6. | The term “Proprietary Rights” shall mean all inventions, discoveries, ideas, know-how, works of authorship and confidential information, including copyrights, patents and patent applications, trade secrets, trademarks, service marks, design marks, any registrations or applications relating to any of the foregoing, which are in the in the field of medical aesthetic products for the medical/professional markets and explicitly excluding any business Home Skinovations Ltd. does, directly or indirectly with respect to medical/aesthetic products for home-use and the non-professional markets (the foregoing shall be referred to as the "Field"). |
Inventions, if any, patented or unpatented, made by Consultant and/or Principal prior to his first date of engagement with the Company are excluded from the scope of this Agreement.
Consultant and Principal hereby assign and agree to assign in the future (when any such inventions in the Field or Proprietary Rights are first reduced to practice or first fixed in a tangible medium, as applicable) to the Group all their right, title and interest in and to any and all Proprietary Rights whether or not patentable or registrable under copyright or similar statutes, made or conceived or reduced to practice or generated by Consultant and/or Principal, either alone or jointly with others, in the performance of the Services for the Company during the period of the Agreement.

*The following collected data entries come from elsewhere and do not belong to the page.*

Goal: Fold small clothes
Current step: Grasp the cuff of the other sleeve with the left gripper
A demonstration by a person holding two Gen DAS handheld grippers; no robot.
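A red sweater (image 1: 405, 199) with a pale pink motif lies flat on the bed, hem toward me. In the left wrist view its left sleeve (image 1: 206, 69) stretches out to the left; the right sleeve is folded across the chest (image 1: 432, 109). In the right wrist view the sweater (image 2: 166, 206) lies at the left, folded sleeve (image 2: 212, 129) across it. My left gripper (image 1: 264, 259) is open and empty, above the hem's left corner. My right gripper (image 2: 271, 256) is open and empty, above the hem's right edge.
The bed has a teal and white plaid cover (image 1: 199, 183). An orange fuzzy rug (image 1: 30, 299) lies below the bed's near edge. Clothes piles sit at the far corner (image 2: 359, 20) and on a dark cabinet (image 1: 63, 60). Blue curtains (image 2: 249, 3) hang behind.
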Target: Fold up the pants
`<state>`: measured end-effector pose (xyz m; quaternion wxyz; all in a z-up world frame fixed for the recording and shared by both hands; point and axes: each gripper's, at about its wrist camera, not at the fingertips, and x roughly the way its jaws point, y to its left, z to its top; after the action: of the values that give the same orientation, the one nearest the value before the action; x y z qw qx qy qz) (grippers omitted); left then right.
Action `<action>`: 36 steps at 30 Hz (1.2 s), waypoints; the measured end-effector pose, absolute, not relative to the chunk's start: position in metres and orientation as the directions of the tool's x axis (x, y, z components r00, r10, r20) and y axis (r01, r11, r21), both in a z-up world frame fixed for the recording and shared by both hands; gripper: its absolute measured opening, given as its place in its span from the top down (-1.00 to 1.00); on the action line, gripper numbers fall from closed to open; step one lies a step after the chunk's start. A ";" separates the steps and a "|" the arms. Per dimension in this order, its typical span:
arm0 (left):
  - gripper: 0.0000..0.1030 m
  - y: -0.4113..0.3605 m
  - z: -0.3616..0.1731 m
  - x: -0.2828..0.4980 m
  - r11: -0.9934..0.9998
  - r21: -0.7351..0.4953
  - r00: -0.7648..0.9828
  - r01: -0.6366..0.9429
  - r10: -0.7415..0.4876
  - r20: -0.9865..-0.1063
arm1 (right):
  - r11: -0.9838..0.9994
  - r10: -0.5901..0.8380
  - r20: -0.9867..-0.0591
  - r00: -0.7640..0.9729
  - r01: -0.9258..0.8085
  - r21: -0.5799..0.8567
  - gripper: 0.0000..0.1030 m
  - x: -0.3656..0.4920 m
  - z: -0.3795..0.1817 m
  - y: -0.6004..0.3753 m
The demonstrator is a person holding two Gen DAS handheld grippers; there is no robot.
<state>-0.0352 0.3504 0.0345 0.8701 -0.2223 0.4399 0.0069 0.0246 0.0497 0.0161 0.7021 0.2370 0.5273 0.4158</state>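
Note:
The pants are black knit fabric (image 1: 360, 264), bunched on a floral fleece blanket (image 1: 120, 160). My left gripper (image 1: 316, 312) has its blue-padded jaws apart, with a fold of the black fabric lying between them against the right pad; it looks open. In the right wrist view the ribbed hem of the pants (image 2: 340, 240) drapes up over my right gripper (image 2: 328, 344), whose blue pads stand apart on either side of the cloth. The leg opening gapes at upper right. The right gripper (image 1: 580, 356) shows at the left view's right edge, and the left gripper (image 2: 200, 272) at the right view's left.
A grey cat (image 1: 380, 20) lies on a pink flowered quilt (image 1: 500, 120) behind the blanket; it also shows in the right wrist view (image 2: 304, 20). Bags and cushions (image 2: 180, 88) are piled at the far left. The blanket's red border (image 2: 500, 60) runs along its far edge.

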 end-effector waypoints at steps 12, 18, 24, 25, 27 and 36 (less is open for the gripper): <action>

Inventions in the Field assigned to the Company, or to a third party as directed by the Company pursuant to this Section 6, are hereinafter referred to as “Company Inventions.”
Consultant and Principal hereby irrevocably waive any right to any additional compensation to which it/he may be entitled with respect to any such assigned Company Inventions pursuant to any applicable law, in any jurisdiction, including (but not limited to) pursuant to the Israeli Patents Law-1967, or any provision that may supersede it.
The Consultant and the Principal acknowledge that all original works of authorship which are made by Consultant and/or Principal (solely or jointly with others) in the performance of the Services for the Company and which are protectable by copyright are “works made for hire” and are the property of the Company pursuant to applicable copyright law. Any assignment of copyright hereunder (and any ownership of a copyright as a work made for hire) includes all rights of paternity, integrity, disclosure and withdrawal and any other rights that may be known as or referred to as “moral rights” (collectively “Moral Rights”). To the extent such Moral Rights cannot be assigned under applicable law and to the extent the following is allowed by the laws in the various countries where Moral Rights exist, the Consultant and the Principal hereby waive such Moral Rights and consent to any action of the Group that would violate such Moral Rights in the absence of such consent including the right to prevent changes in such works and/or to be named in its/his name.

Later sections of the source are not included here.